What the world saw with their own eyes on Friday afternoon: The crowd in Washington was thin. Certainly, thinner than the crowd at Obama's inauguration. The 'alternative facts' put forward by Spicer: members of the media were engaged in false reporting.
"This was the largest audience to ever witness an inauguration. Period."
He claimed reporters intentionally framed pictures to minimise the support that Trump had received while being sworn in.
He gave reasons for the seeming lacklustre numbers, suggesting that white floor coverings highlighted the empty spaces more than in previous years where there were none. The media were properly scolded and their reporting of the inauguration he felt was "shameful and wrong".
Fact-checkers, including CNN, went to town with Spicer. They wound up discrediting most of what he reported as facts, even the floor covering cover-up. (Turns out, floor coverings were used in Obama's 2013 inauguration. You just couldn't see them because people were standing on them).
The press conference, in many ways, diminished the power of the platform. To call your first press conference to dispute something as immaterial as attendance numbers created a bad first impression. This was a message the Trump administration felt was so urgent to communicate, it couldn't have waited until the first scheduled press conference on Monday.
The only time I can recall a head of state calling a press conference for something more trite was when then president of Kenya, Mwai Kibaki, called a briefing to announce that he only had one wife. And he called that press conference because his wife made him do it.
The whole thing got me thinking about how we use our voices. And just how much we are judged by what we say. Sean Spicer's 'alternative facts' compromised his credibility. And Kellyanne Conway's defence of those 'alternate facts' have people wondering just when the Trump administration will emerge presidential.
Setting the agenda
As commander-in-chief, the expectation would be that you set the agenda. Calling press conferences to respond to 'fake news' plays right into the hand of those creating the smoke and mirrors. In his first two days in office, Donald Trump allowed the media to set his agenda, and the agenda of those closest to him.
In the face of what's arguably the largest US protest the day after his election, the president used his Twitter voice to respond, saying, "Watched protests yesterday but was under the impression that we just had an election! Why didn't these people vote?"

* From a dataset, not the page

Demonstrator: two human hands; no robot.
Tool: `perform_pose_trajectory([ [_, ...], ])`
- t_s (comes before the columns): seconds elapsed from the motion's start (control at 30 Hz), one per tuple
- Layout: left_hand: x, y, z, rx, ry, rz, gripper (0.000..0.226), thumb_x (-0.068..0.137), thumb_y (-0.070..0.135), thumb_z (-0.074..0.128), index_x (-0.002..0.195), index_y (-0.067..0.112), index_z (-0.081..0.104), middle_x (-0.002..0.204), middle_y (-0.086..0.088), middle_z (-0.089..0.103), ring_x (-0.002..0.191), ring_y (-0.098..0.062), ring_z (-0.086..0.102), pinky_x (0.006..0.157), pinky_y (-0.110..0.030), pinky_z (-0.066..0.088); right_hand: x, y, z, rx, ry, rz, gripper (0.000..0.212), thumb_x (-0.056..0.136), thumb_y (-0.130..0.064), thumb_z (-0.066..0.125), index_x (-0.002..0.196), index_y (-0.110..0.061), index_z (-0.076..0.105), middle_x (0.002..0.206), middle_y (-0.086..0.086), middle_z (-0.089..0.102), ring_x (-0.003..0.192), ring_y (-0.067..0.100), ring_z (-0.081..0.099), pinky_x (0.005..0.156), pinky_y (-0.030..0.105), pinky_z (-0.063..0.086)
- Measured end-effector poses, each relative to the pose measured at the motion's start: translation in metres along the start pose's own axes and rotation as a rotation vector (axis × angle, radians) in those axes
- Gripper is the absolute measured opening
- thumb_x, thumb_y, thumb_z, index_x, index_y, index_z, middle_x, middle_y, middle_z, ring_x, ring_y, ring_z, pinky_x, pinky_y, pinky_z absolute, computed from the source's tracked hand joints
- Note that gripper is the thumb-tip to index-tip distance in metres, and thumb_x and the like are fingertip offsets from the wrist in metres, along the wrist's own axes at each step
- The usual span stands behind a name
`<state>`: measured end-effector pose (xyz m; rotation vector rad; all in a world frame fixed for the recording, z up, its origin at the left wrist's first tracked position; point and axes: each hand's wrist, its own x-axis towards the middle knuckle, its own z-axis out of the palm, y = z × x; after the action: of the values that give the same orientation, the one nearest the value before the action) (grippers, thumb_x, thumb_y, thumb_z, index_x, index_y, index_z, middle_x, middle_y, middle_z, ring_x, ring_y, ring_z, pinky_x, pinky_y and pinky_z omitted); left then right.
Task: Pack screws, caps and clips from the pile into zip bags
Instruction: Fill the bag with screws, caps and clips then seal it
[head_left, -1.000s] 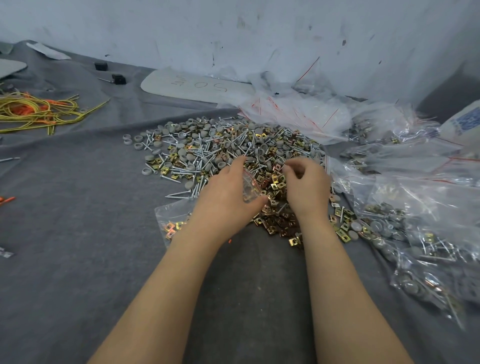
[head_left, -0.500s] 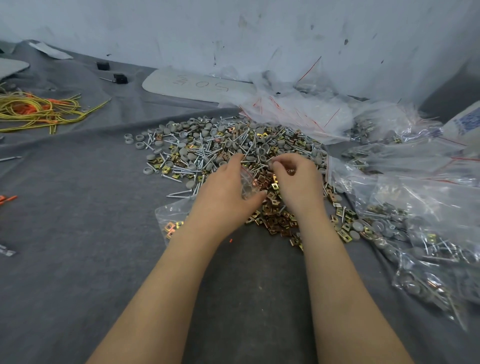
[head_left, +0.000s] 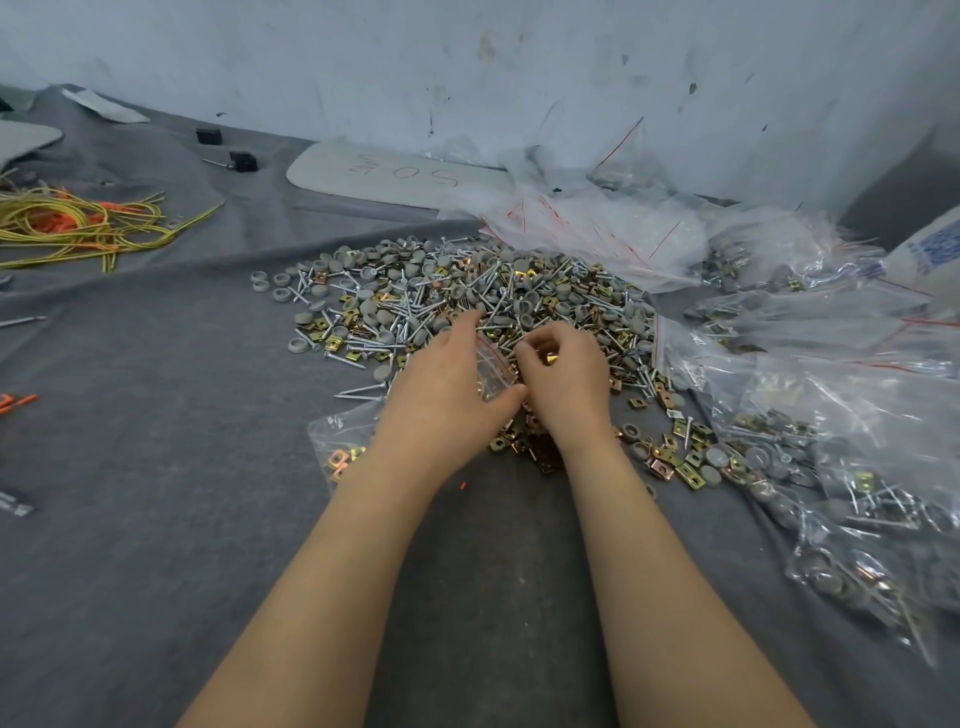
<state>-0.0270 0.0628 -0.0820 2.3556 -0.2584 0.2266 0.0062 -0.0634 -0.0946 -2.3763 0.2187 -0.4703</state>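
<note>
Two hands are being held close together over the grey cloth (head_left: 156, 519) at the pile's (head_left: 467, 291) near edge. A small zip bag (head_left: 492, 371) is being gripped between thumb and fingers of the left hand (head_left: 447, 384). A brass clip (head_left: 550, 357) is being pinched in the curled right hand (head_left: 566, 379), just beside the bag's mouth. A clip-holding bag (head_left: 337, 441) is being covered by the left wrist at eight o'clock. Filled bags (head_left: 831, 467) are being seen at four, empty bags (head_left: 597, 228) beyond the pile at one.

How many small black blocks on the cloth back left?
2: far black block near the wall; near black block just right of it. Others may be hidden under bags.
</note>
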Motion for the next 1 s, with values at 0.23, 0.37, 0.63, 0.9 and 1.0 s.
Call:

That comment is no alternative fact. It's a truth even we here in Jamaica could learn from.
Your voice and vote are powerful tools. Those Americans who did not turn up at the polls and instead turned up at Saturday's rally silenced themselves. Donald Trump won the election fair and square. So for the next four years, presidential or not, petty or not, this is the voice America voted for, and that's just the fact.